Prohibition of Taking Listed Species
Prohibition of Take - With respect to any endangered species of fish or wildlife, it is unlawful for any person to import any such species into, or export any such species from the U.S.; take any such species within the U.S. or territorial sea; possess, sell, deliver, carry, transport, or ship, by any means whatsoever; deliver, receive, carry, transport, by any means whatsoever and in the course of a commercial activity, any such species; sell or offer for sale any such species; or violate any regulation pertaining to such species or to any threatened species of fish or wildlife. 16 U.S.C. §1538; endangered species: 50 C.F.R. §17.21 (c); threatened species: 50 C.F.R. §17.31 (a) - No person shall import into this state, export out of this state, or take, possess, purchase, or sell within this state, any species, or any part or product thereof, that the commission determines to be an endangered species or a threatened species, or attempt any of those acts. Fish & G. Code, §2080; Cal. Code Regs., tit. 14, § 783.1
Exceptions to the Prohibitions of Take
Research, Management, Enhancement Related Take - Permits allow take for scientific purposes to enhance the propagation or survival of the affected species (e.g., establishment and maintenance of experimental populations). Referred to as enhancement of survival permit. 16 U.S.C. §1539 (a)(1)(A) [Section 10 (a)(1)(A)]; endangered species: 50 C.F.R. §17.22 (a); threatened species: 50 C.F.R. §17.32 (a) - Permits and memorandums of understanding (MOUs) authorize individuals, public agencies, universities, zoological gardens, and scientific or educational institutions to import, export, take, or possess endangered, threatened, or candidate species for scientific, educational, or management purposes. Fish & G. Code §2081, subd. (a)
Experimental Populations - A geographically described group of reintroduced plants or animals that is isolated from other existing populations of the species. Considered to be threatened under the ESA; if determined to be “nonessential,” treated as a candidate with no ESA protection. 16 U.S.C. §1539 (j) [Section 10 (j)] - Any population nonessential to the continued existence of an endangered, threatened, or candidate species including any eggs, propagules, individuals, or offspring arising solely therefrom, that the Secretary of the Interior or the Secretary of Commerce designates as an experimental population pursuant to Section 1539(j) of Title 16 of the United States Code. No further approval is necessary to take individuals of experimental populations if the Director determines in writing that the federal regulations meet specific criteria. Fish & G. Code §2080.6
Take Related to Contributing to Species Recovery
Safe Harbor Agreement (SHA) - A voluntary agreement involving private or other non-Federal property owners whose actions contribute to the recovery of species listed as threatened or endangered.

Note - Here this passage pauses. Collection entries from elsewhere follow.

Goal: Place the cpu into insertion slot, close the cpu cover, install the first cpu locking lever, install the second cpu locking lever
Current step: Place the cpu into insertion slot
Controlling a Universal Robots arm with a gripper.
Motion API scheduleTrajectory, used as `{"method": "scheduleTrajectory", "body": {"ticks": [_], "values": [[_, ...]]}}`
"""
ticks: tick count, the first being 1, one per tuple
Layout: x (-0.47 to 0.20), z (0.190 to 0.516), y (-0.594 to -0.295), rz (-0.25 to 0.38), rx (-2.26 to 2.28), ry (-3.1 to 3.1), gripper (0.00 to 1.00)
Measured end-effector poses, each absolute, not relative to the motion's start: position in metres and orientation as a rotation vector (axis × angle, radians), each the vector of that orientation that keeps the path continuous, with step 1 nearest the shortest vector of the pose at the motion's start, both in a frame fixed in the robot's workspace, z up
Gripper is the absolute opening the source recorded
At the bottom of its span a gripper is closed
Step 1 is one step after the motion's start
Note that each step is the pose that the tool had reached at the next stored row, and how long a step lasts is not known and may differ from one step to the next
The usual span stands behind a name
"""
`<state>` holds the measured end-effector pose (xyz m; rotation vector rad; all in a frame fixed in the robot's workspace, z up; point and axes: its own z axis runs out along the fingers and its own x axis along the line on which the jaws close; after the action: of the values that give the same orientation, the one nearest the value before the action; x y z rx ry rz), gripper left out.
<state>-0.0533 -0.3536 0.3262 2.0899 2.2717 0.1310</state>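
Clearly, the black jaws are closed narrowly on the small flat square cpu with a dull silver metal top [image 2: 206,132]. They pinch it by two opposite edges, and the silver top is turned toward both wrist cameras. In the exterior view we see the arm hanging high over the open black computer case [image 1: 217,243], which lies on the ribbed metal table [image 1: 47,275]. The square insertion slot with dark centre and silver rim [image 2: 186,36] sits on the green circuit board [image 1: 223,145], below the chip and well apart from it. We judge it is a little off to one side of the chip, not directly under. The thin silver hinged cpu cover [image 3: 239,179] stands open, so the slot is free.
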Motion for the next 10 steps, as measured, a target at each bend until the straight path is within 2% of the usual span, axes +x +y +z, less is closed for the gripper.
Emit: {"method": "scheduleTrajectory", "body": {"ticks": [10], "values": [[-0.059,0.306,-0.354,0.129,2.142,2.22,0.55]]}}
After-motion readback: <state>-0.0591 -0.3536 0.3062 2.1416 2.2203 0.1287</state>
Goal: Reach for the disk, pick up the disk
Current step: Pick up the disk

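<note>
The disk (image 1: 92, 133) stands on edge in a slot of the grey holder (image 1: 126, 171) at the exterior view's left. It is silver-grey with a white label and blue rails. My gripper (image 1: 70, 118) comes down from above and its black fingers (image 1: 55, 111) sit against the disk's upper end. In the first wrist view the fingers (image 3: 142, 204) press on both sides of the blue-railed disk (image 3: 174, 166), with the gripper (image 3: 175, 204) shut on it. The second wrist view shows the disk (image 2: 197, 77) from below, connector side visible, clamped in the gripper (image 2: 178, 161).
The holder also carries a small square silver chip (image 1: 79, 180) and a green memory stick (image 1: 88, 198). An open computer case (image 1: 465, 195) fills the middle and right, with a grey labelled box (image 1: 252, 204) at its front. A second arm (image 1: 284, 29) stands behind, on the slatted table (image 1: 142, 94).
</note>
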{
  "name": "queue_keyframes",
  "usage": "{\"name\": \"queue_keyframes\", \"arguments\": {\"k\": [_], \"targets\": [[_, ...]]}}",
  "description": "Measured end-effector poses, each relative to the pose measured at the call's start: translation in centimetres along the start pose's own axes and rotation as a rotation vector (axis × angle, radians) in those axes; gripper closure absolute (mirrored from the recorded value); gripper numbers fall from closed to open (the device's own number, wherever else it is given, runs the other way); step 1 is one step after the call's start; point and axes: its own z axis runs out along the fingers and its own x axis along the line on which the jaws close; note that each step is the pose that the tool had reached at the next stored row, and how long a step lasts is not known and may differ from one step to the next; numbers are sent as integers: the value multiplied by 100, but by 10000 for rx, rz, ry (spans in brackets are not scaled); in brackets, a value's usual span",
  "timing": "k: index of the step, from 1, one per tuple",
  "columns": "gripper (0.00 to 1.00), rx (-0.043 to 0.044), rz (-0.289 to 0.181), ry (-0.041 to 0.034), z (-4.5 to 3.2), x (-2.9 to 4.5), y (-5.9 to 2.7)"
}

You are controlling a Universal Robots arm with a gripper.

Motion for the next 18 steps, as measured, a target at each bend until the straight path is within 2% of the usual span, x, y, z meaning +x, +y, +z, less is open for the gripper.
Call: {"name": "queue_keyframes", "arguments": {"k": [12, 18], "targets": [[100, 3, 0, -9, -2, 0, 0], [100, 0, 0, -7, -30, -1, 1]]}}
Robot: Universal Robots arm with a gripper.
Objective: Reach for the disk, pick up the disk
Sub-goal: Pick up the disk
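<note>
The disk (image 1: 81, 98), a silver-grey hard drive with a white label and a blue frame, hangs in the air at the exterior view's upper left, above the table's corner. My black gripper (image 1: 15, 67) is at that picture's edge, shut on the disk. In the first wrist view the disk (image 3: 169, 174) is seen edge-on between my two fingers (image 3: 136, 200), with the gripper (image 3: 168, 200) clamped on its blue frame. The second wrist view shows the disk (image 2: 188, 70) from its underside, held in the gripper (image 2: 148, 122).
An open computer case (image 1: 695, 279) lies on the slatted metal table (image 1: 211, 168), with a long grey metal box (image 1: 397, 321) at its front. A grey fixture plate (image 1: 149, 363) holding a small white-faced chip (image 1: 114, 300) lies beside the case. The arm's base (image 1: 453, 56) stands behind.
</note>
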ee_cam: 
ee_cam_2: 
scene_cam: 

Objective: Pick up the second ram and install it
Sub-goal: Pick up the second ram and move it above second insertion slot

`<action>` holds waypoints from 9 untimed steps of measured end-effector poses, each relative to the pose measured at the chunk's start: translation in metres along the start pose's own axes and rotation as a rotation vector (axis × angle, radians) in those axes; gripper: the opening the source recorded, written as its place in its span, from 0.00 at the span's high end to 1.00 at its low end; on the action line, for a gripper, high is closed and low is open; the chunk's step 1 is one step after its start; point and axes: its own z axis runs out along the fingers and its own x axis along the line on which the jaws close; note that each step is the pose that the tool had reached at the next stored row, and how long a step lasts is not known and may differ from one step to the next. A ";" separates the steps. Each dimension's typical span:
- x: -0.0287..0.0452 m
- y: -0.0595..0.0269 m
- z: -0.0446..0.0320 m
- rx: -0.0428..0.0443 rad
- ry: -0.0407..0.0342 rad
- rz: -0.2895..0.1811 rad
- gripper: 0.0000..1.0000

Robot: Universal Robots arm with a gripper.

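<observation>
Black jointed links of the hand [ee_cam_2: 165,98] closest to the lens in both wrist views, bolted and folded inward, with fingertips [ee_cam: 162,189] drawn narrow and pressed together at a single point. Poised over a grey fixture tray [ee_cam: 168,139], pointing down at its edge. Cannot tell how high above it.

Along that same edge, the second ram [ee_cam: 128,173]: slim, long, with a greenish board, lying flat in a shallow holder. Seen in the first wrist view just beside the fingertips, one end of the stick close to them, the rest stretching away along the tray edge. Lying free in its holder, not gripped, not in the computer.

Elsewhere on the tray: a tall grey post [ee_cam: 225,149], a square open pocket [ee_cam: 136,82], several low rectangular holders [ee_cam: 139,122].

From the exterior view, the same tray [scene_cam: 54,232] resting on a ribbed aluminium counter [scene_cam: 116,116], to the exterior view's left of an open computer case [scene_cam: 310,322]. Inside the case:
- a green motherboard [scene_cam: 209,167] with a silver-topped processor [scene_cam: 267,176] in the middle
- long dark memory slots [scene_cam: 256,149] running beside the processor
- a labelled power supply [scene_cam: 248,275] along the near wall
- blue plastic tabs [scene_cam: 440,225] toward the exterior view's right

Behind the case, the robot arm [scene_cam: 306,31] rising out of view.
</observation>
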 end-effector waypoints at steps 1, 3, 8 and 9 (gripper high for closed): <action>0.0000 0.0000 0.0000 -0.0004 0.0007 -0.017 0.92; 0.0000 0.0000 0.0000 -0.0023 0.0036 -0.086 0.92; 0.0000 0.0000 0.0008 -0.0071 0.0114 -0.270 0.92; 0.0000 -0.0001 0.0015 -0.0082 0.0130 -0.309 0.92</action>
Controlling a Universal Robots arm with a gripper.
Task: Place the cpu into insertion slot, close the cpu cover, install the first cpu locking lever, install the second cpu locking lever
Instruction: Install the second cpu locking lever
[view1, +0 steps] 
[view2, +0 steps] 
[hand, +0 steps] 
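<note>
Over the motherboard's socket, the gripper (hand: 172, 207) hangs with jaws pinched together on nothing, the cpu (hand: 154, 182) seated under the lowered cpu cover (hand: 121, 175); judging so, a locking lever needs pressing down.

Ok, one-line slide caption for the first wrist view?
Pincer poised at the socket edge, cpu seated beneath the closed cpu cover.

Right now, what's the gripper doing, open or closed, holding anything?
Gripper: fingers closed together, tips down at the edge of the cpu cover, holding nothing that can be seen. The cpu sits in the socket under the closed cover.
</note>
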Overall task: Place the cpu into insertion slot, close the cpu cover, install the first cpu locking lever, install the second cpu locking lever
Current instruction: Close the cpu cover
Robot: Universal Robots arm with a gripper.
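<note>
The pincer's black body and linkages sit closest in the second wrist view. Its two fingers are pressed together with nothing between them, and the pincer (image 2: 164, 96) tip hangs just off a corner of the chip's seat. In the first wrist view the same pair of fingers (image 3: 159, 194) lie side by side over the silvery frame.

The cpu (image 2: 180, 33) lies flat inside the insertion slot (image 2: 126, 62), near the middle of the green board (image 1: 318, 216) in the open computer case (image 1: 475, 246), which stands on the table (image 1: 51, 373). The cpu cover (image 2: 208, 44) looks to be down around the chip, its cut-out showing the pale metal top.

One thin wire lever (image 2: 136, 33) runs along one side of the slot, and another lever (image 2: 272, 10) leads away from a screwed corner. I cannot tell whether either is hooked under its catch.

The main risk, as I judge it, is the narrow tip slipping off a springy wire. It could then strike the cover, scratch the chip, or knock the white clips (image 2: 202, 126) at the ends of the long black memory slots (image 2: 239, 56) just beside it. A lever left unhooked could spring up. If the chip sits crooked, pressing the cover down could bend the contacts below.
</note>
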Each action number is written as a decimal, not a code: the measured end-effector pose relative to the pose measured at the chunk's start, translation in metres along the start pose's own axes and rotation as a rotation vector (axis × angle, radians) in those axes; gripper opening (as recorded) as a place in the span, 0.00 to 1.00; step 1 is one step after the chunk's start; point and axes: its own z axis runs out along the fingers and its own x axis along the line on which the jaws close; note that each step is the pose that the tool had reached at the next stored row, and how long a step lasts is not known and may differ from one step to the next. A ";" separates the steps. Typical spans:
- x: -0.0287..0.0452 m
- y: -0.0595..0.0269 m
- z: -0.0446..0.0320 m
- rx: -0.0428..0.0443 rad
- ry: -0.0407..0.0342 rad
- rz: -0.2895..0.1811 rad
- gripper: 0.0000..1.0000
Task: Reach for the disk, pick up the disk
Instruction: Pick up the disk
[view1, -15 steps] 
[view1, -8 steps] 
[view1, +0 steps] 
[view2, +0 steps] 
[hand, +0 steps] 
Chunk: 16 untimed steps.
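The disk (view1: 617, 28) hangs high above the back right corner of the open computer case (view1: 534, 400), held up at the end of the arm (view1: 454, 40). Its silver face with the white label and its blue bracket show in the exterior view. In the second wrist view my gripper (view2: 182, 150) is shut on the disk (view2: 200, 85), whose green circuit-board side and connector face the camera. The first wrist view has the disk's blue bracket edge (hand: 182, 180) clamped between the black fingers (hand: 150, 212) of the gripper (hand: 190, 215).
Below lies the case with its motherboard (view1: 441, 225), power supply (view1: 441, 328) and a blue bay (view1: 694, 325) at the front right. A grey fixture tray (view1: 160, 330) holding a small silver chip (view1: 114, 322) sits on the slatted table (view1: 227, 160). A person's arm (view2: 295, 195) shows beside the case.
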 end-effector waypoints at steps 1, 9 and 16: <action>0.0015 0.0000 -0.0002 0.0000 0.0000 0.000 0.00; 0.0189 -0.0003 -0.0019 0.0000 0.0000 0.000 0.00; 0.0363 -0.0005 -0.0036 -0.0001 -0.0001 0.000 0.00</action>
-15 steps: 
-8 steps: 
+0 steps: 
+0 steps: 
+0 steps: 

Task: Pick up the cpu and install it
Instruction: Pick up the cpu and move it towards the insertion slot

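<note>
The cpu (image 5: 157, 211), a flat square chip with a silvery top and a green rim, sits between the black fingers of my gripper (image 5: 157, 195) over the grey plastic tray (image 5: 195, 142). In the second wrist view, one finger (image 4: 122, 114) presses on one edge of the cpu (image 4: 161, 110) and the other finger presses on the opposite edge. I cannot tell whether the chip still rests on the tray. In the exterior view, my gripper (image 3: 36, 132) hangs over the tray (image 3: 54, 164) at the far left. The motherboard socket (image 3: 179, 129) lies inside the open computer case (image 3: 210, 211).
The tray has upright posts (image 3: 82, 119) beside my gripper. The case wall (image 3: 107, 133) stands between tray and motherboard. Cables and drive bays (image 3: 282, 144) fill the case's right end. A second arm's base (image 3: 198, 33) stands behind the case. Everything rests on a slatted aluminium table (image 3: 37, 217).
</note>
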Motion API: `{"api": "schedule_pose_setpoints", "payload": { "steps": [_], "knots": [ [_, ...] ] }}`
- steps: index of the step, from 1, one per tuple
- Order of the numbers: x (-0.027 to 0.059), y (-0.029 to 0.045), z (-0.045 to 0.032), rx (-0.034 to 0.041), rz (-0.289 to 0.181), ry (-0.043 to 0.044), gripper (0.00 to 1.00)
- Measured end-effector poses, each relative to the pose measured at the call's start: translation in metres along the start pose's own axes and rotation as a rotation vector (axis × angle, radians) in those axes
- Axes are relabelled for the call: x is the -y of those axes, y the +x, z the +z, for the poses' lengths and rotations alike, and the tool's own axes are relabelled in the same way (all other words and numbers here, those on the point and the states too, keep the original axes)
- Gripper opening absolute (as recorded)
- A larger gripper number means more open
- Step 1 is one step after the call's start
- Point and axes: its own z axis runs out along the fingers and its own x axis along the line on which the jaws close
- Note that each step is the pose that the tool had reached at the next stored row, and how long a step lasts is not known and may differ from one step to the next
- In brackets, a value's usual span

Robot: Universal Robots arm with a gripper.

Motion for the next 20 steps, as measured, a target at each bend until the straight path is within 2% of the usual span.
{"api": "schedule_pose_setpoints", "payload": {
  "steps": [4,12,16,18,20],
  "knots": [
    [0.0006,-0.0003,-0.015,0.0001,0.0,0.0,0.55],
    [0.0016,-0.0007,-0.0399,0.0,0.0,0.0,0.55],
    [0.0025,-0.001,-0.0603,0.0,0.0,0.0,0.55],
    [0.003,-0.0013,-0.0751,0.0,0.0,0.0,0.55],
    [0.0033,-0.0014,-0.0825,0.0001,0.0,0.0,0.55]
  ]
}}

In exchange for actions that contribute to the recovery of listed species, participating property owners receive formal assurances or a “safe harbor” from violating the take prohibition. Endangered species: 50 C.F.R. §§ 17.22 (c); threatened species: 17.32 (c); implements 16 U.S.C. §1539 (a)(1)(A) [Section 10 (a)(1)(A)]. - Encourage landowners to manage their lands voluntarily to benefit state-listed endangered, threatened, or candidate species and does not subject landowners to additional regulatory restrictions in the future because of their conservation efforts. A SHA must result in a net conservation benefit to the covered species and cannot result in a reduction of existing populations of species present at the time the baseline is established. Fish & G. Code §2089.2-2089.26
Candidate Conservation Agreements - Candidate Conservation Agreements with Assurances are similar to a SHA but covers candidate species. 50 C.F.R. §§ 17.22 (d) - No state equivalent
Take Authorization for Private Landowners
Habitat Conservation Plan (HCP) - Provides for partnerships with non-Federal parties to conserve the ecosystems upon which listed species depend, ultimately contributing to their recovery. HCPs are planning documents required as part of an application for an incidental take permit. Can apply to listed and non-listed species, including candidates. 16 U.S.C. §1539 (a)(1)(B) [Section 10 (a)(1)(B)];50 C.F.R. 17.22(b)(2) for endangered species and 50 C.F.R. 17.32(b)(2) for threatened species - Natural Community Conservation Planning (NCCP)NCCPS promote coordination, effectively address cumulative impact concerns, promote conservation of un-fragmented habitat areas, promote multispecies and multi-habitat management and conservation, provide one option for identifying and ensuring appropriate mitigation that is roughly proportional to impacts on fish and wildlife, and promotes the conservation of broad-based natural communities and species diversity. Can apply to listed, non-listed, and fully-protected species. - Fish & G. Code §§ 2800-2835
4 (d) Rules - Allow for the establishment of special regulations for threatened (not endangered) species, subspecies, and Distinct Population Segments. These rules take the place of the normal protections of the ESA and may increase or decrease normal ESA protections. Rules must be “necessary and advisable to provide for the conservation of such species.” 16 U.S.C. §1533 (a) [Section 4 (d)]; 50 C.F.R. § 17.40 (d) - No state equivalent
Voluntary Local Program (VLP) - No federal equivalent - Encourages farmers and ranchers engaged in agricultural activities to establish locally designed programs to voluntarily enhance and maintain habitat for endangered and threatened species. Any taking of listed species incidental to routine and ongoing agricultural activities that occur while following specified management practices is not prohibited. Fish & G. Code § 2086-2089; Cal. Code Regs., tit. 14, §§ 786.0-786.8
Accidental Take - No federal equivalent - Accidental (unintended or unforeseen) take of candidate, threatened, or endangered species is not prohibited if it is the result of an act that occurs on a farm or ranch in the course of an otherwise lawful routine and ongoing agricultural activity. Fish & G. Code § 2087
Project Related Take (i.e., take incidental to an otherwise lawful activity)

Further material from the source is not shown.